Une autre loi purement statuaire a dicté ses gestes, loi oubliée à la vérité par notre sculpture moderne, mais très sensible dans l’Antique admiré du temps de David ; l’Apollon, le Laocoon, le Gladiateur, par exemple. Le geste est en extension : il se profile également de tous les côtés ; il est choisi, non pas du tout pour son efficacité, ni pour sa vérité, encore moins pour sa nouveauté ou pour son caractère, mais pour la révélation qu’il nous donne d’un jeu de la machine humaine, pour son équilibre harmonieux, pour sa ligne et sa plastique.
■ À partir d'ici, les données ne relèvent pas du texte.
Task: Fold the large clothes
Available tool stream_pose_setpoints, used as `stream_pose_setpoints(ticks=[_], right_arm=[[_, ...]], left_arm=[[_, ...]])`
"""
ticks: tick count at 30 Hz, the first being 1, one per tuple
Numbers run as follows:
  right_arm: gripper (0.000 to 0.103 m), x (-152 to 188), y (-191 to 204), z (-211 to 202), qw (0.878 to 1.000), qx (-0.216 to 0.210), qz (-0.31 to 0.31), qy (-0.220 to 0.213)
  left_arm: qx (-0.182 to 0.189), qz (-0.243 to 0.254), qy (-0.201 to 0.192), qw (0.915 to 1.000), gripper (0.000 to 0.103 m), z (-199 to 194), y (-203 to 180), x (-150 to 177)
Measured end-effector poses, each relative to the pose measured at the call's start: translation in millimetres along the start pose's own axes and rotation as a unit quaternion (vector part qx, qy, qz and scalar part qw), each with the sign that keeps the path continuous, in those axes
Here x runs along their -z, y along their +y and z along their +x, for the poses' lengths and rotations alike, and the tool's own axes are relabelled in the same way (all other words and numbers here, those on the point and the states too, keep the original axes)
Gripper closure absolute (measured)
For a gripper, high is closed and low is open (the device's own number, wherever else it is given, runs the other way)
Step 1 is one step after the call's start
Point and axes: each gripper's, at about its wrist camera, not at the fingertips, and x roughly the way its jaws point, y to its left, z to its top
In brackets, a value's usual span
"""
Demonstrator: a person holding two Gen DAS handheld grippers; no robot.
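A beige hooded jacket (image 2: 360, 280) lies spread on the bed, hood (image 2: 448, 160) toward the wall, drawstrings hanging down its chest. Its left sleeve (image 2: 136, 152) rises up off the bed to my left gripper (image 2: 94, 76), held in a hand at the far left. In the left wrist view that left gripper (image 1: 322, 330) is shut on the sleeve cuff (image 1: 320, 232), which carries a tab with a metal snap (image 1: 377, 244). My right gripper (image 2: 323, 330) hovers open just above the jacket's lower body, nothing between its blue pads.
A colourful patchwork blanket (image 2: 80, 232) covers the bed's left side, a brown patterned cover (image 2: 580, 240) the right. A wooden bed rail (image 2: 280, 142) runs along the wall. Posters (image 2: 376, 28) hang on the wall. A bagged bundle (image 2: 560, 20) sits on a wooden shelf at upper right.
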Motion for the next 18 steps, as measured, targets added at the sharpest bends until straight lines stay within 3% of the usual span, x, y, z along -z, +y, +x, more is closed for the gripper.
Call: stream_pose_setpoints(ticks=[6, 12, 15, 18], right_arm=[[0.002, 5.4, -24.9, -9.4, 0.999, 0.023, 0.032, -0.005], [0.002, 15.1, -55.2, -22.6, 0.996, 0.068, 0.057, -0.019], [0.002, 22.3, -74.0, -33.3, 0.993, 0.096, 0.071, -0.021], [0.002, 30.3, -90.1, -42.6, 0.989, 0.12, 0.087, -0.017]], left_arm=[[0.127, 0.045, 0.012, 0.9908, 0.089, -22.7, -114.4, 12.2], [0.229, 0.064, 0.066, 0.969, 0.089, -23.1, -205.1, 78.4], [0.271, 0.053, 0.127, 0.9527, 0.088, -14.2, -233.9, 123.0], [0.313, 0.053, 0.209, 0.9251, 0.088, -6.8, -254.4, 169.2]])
Les Horaces, le Socrate, le Romulus, les compagnons de Léonidas peuvent être mis sur un socle, au milieu d’une pelouse : nul n’imaginera qu’ils soient tirés d’un tableau.

De plus, la statue étant, de sa nature, une image matériellement semblable à la figure humaine, il suffirait d’assez peu de chose en couleur et en expression, pour en faire un trompe-l’œil, — comme il arrive dans les figures de cire, — ce qui détruirait toute impression esthétique. Il faut donc s’abstenir non seulement de toute couleur vraie, mais de tout réalisme trop prononcé. Pour la même raison, la figuration de la laideur ou une caractérisation assez forte pour aller aux confins de la caricature, les signes de la maladie ou de la caducité, en un mot, toute chose déplaisante à croire réelle, doivent être évités dans une forme d’art qui les matérialise. La Buveuse accroupie, du Louvre, n’est tolérable qu’à cause de sa petite taille. En peinture, au contraire, il y a nombre d’œuvres admirables où sont représentés non seulement la laideur et la maladie, la vieillesse et la souffrance, mais le grotesque : d’abord, parce qu’elles sont moins matérialisées qu’en statuaire et ensuite parce qu’elles peuvent être magnifiées par la couleur qui, par elle-même et toute seule, est une beauté. Ainsi donc, la laideur n’est pas sculpturale, mais elle est pittoresque. En la proscrivant de sa peinture, en ramenant toutes ses figures à un type uniforme de beauté régulière, David a donné le plus parfait exemple d’ennui qui se puisse imaginer.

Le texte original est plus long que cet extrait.